--- START ---

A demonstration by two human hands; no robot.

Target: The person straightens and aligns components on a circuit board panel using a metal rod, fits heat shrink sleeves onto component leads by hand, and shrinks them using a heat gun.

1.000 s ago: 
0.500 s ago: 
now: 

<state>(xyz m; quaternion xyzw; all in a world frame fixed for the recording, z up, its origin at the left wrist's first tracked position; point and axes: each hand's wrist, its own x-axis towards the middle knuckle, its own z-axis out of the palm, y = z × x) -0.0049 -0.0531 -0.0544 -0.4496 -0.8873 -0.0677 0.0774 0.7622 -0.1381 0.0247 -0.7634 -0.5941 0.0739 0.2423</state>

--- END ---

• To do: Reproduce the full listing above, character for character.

• Solved exercise:
A demonstration by two human hands; no robot.

Target: The person straightens and aligns components on a circuit board panel using a metal rod, fits heat shrink sleeves onto component leads by hand, and shrinks them using a heat gun.

1.000 s ago: 
0.500 s ago: 
now: 

<state>(xyz m; quaternion xyzw; all in a world frame fixed for the recording, z up, its origin at the left wrist's first tracked position; point and axes: each hand's wrist, its own x-axis towards the middle knuckle, its own z-axis out of the palm, y = z × x) -0.0049 -0.0531 -0.0544 -0.4496 -0.8873 -0.0677 0.0774 0.7622 -0.1381 0.0247 -0.7634 -0.5941 0.0739 0.2423</state>

No further work remains on this exercise.